"I don't know, Gerald, this doesn't look right."
"What do you mean?"
"I can't find MedHealth Hospital... NPI number 1123581321, referenced on incident PN-03-49302..." Janice tapped her long fingernails on the table making a slight clicking sound. "When did we last update the NPI data?"
Gerald sighed. "No idea, I'll have to get back to you." Great, he thought, I'm going to have to ask Mort.
Mort was the old-timer on the team; a veteran of the flat-file days. He was now in a DBA role, and was the designer of the NPI Update DTS Package, as well as its protector – he closely and jealously guarded the package's secrets. NPI is short for "National Provider Identifier," a federally-assigned ID given to health care providers. The package that Mort maintained would run daily to download a flat file of health care provider information and import it into the database. Mort was so meticulous about it that he didn't even want people looking at the underlying table let alone the DTS package; they should only use the view he'd created. And the developers were happy to do this – it was one less system for them to worry about, plus it was a critical system with hooks into accounting data and joins in lots of forms and reports – no one wanted to have to worry about breaking it.

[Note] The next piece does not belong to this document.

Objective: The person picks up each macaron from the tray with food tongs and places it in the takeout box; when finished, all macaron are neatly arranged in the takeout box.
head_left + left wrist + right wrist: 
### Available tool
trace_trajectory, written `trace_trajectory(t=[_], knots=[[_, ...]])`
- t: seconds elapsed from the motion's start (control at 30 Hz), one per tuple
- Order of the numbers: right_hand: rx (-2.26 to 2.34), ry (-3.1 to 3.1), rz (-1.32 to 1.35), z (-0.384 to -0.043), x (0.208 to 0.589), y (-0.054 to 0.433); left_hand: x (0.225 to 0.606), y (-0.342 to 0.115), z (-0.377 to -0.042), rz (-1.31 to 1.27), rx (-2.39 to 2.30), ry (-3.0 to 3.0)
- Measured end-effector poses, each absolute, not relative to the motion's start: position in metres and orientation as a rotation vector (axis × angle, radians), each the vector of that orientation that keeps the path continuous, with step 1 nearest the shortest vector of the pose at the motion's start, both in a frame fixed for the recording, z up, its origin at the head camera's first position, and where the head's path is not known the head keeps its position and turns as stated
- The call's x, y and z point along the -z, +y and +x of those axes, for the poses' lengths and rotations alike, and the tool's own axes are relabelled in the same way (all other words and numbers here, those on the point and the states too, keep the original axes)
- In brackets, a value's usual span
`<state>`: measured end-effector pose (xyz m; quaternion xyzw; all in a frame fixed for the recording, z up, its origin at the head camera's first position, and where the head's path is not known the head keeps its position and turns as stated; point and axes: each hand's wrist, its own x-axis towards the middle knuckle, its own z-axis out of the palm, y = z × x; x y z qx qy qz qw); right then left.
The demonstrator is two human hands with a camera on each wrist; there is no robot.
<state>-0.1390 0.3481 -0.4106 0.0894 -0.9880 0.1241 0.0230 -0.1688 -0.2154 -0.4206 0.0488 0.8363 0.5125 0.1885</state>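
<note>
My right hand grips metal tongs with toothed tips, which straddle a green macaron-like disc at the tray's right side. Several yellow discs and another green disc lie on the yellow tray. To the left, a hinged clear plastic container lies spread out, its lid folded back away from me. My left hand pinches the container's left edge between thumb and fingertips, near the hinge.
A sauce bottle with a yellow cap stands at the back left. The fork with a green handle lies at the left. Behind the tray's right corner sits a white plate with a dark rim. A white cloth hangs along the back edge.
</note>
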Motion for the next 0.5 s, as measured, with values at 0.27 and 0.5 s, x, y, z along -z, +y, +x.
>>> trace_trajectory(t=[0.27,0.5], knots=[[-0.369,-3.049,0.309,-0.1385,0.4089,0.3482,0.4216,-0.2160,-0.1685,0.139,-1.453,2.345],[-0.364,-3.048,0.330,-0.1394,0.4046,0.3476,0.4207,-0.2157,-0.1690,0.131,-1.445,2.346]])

Still, Gerald figured there was no harm in taking a peek under the hood, despite his conscience's warnings not to. With how protective Mort was with the DTS package, it had to be bad. It probably opened a million connections, left transactions uncommitted, used concatenation for queries rather than parameterization, received data via 14.4 modem, made incantations to Cthulhu, something.

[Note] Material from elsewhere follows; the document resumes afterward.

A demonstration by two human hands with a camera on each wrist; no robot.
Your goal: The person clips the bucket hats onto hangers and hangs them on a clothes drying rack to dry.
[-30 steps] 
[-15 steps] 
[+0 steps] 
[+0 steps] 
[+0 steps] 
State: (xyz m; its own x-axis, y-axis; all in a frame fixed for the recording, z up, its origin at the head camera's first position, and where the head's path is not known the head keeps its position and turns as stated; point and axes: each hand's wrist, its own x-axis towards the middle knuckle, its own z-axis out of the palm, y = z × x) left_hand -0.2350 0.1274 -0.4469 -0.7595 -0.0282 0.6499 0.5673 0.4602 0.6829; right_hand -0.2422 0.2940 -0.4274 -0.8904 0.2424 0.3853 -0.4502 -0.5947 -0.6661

Except not really. It was designed pretty much as Gerald would have built it himself. It followed as simple a process as it could: 1) Get data file via FTP download, and if successfully downloaded, 2) Import the data into a table.

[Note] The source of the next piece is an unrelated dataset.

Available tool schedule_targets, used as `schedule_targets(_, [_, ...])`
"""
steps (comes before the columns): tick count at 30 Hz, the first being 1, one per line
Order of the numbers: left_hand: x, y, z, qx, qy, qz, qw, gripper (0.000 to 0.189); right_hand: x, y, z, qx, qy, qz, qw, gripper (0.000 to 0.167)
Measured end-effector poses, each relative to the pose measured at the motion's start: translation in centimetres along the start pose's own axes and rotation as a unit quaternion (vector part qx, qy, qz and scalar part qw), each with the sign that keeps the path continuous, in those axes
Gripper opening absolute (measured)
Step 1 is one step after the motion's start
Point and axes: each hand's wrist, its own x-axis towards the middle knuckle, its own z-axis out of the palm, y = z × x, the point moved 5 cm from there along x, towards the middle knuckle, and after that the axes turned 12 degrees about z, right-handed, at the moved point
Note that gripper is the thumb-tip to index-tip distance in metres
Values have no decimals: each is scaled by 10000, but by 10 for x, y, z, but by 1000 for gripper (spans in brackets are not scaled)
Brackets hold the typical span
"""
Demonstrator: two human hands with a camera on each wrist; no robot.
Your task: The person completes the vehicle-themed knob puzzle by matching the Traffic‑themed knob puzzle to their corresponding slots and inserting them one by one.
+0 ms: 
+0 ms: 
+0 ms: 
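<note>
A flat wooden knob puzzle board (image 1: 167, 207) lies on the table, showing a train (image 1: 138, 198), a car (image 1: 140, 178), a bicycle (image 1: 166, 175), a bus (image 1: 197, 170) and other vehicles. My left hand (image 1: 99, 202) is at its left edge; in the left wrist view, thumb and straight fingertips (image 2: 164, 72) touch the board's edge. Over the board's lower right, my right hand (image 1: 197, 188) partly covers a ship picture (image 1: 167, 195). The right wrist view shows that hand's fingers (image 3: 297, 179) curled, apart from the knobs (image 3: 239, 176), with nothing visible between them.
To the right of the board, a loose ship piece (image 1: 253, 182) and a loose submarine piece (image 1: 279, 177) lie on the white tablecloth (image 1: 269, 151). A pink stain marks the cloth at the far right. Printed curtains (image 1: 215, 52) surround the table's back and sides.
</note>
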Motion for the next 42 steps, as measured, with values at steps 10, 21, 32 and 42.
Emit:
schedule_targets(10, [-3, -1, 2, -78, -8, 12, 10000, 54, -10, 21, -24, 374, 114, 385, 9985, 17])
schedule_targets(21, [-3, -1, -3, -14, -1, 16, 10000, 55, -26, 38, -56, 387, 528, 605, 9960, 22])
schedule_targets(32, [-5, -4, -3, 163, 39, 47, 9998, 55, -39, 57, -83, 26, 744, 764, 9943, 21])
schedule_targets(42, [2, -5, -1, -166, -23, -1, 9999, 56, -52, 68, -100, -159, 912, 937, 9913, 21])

Gently knocking on Mort's cubicle wall, Gerald asked "so, uh, hey Mort." Mort turned his head about two degrees to the left. "Can you check the provider synch from last night?"
Without hesitation, a dismissive "Ran fine." Gerald insisted that he check, which was met with a grumble, a few clicks, and finally a "See? Ran fine."
Gerald called Janice back to tell her that it had run the previous night, and then cracked open the view. Paging through the results, however, Janice was right – at least one of the NPIs was missing. Perhaps a bug with the view? Gerald pulled up the view's definition.
SELECT rtrim(substring(DataType, 1, 25)) AS ProviderName, rtrim(substring(DataType, 26, 15)) AS ProviderAddress, rtrim(substring(DataType, 41, 10)) AS ProviderNPI, /* *SNIP* more columns */ FROM dbo.ProviderTable WHERE RecordType = '02'
The underlying table had just two columns; DataType (VARCHAR(78)) and RecordType (VARCHAR(2)). And DataType was being parsed into several fields with every row.
Despite the need for a full table scan with every query, however, pulling up a single record by NPI takes less than a second. On the other hand, when a DTS package runs over 500,000+ claims where the NPI number has to be validated on four fields per row...
For an unscientific experiment, I created a table with 1,048,576 NPIs in it (compared to the over 2.5 million currently assigned) and ran a query 1000 times to select based on an indexed NPI column defined as VARCHAR(10), as well as 1000 queries to select based on a substring. For 1000 selects based on the indexed VARCHAR, 30ms. For 1000 selects based on a substring, a whopping 379220ms. That's over ten thousand times as long! This is based on my relatively crappy laptop and a script I put together here (run at your own risk, you're responsible for whatever happens if you run it, blah blah blah).